Exercise:
Your task is to copy each line of the records that includes the string "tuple".

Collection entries

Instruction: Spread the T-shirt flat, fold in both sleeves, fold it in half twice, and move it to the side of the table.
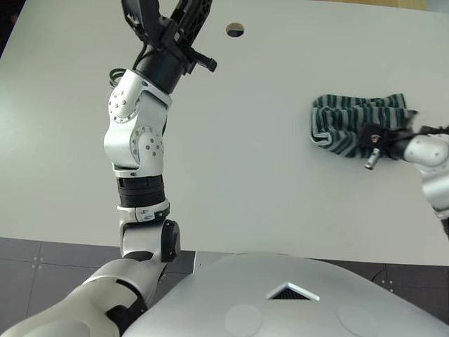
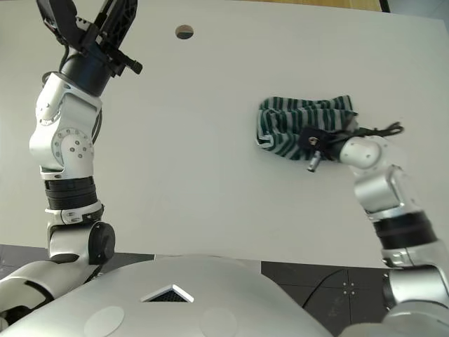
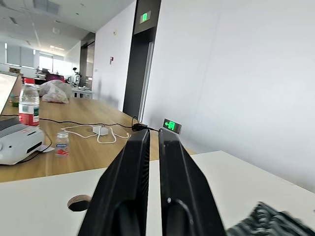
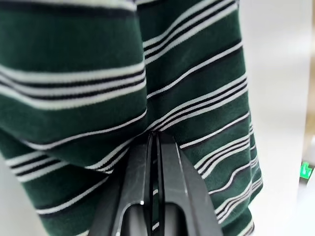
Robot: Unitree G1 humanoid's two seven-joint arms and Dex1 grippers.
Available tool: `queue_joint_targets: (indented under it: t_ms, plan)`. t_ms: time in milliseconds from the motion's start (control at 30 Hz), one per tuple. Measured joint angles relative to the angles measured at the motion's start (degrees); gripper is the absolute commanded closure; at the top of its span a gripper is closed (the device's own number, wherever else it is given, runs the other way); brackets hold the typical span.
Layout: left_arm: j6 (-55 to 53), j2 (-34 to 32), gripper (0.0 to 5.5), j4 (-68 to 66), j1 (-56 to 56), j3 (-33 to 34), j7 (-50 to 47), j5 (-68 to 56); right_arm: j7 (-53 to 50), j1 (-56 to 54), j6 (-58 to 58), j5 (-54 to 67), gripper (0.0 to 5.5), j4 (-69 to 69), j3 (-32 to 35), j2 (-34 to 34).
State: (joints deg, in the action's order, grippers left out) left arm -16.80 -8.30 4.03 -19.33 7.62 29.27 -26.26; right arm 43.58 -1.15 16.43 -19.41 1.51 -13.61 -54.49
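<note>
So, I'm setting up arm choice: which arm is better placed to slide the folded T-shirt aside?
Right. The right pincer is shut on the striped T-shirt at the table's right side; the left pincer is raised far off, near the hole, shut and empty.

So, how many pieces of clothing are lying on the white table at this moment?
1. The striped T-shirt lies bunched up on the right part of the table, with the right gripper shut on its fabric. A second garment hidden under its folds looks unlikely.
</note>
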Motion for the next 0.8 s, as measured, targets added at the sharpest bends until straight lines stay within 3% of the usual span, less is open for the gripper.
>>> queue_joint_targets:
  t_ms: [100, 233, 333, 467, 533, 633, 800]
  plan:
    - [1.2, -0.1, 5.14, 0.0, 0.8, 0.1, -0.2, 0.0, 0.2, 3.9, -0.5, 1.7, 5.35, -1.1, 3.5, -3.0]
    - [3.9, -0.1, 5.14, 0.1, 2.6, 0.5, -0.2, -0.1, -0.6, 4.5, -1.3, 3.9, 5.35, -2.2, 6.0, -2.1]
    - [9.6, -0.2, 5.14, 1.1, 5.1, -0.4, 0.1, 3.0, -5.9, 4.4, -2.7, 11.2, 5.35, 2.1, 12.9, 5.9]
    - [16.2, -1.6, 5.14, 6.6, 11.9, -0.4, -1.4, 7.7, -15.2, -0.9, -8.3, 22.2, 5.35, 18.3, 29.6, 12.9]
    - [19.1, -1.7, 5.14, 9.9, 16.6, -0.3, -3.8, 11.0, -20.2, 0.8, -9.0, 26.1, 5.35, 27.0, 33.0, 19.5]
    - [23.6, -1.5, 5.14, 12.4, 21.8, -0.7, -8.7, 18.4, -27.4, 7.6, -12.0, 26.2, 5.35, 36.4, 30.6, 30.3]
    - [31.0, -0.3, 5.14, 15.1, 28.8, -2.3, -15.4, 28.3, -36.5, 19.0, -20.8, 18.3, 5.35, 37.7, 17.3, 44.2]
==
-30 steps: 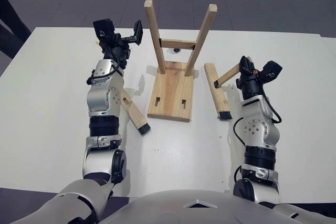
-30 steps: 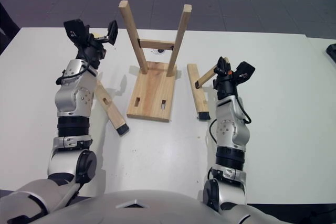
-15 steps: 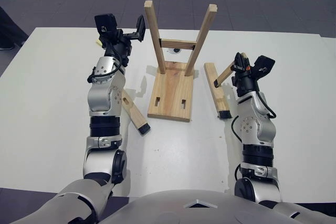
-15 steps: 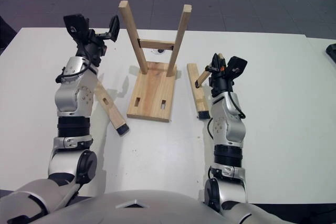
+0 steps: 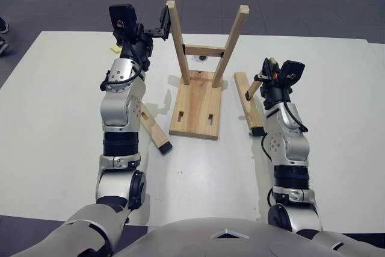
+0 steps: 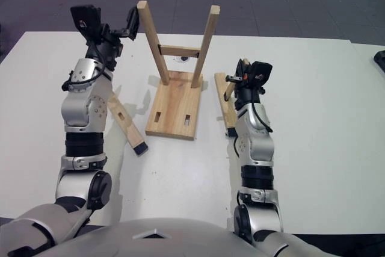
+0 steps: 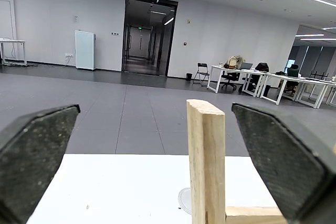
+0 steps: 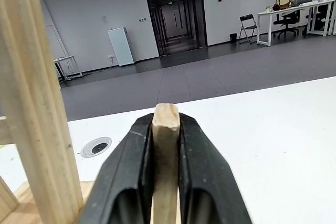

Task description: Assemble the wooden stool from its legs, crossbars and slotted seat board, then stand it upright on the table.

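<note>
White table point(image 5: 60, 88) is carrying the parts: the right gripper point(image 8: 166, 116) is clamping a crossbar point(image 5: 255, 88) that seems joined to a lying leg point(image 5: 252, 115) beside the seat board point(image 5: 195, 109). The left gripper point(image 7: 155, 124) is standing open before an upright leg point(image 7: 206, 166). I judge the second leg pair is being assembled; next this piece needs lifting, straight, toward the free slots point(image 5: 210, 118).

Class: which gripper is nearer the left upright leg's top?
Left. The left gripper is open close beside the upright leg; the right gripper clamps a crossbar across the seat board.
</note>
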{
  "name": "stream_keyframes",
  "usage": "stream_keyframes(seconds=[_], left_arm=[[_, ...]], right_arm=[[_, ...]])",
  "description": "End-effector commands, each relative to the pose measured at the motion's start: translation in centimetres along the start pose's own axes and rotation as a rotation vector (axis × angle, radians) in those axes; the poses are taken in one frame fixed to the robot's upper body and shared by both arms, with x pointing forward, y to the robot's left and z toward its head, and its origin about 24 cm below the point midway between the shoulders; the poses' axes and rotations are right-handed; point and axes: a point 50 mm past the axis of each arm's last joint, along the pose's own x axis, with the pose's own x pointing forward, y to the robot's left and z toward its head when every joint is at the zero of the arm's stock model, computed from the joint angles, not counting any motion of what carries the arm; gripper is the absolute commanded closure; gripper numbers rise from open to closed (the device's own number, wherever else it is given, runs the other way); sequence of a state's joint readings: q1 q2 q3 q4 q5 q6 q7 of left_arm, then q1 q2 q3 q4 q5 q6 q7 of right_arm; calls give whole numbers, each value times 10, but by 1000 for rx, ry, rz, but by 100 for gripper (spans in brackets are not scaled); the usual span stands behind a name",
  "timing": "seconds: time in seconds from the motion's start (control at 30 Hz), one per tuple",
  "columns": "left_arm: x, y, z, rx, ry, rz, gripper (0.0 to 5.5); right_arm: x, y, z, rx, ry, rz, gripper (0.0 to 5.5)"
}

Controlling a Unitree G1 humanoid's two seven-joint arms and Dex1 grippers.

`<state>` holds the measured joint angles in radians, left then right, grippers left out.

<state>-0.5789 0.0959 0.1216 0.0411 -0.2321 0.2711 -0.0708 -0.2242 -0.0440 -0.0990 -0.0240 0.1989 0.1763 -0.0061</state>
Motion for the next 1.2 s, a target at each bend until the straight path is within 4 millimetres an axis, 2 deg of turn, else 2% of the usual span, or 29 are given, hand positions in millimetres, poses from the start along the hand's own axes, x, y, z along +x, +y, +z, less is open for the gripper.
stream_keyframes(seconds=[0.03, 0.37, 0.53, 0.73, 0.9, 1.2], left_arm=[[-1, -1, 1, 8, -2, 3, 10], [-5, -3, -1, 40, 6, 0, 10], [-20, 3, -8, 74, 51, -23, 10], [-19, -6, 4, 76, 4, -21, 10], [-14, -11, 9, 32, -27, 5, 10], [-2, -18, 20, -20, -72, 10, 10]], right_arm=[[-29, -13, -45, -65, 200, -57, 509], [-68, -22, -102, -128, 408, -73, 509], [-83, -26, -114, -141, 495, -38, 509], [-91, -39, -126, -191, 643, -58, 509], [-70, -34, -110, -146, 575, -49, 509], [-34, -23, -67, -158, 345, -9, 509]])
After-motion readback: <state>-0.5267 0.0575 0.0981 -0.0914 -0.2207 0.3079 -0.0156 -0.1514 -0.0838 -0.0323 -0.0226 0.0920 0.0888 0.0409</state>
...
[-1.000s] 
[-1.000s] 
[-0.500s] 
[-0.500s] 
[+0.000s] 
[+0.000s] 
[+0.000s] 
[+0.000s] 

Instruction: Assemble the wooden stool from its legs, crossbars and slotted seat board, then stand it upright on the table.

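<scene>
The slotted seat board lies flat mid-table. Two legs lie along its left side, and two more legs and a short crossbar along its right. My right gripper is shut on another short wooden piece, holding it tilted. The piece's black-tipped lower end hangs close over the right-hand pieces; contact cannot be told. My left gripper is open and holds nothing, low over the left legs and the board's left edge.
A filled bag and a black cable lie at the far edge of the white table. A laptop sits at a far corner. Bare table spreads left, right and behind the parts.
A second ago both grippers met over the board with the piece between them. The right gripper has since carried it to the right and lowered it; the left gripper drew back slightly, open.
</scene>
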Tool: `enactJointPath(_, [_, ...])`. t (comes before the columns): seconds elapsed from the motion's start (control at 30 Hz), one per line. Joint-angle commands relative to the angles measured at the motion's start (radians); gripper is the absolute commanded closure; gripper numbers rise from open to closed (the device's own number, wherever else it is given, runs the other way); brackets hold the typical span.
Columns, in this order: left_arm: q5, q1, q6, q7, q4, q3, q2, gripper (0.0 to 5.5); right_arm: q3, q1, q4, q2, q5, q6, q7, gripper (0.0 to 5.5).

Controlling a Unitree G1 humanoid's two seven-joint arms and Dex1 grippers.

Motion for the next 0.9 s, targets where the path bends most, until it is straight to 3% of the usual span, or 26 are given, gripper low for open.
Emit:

Finished exercise:
Available tool: `queue_joint_targets: (indented under it: t_ms, plan)`. t_ms: time in milliseconds from the motion's start (control at 30 Hz), one per tuple. Measured joint angles relative to the angles measured at the motion's start (degrees); gripper is the absolute commanded closure; at the top of its span a gripper is closed (the device's own number, wherever else it is given, runs the other way); brackets hold the typical span.
  "timing": "seconds: time in seconds from the motion's start (control at 30 Hz), one per tuple",

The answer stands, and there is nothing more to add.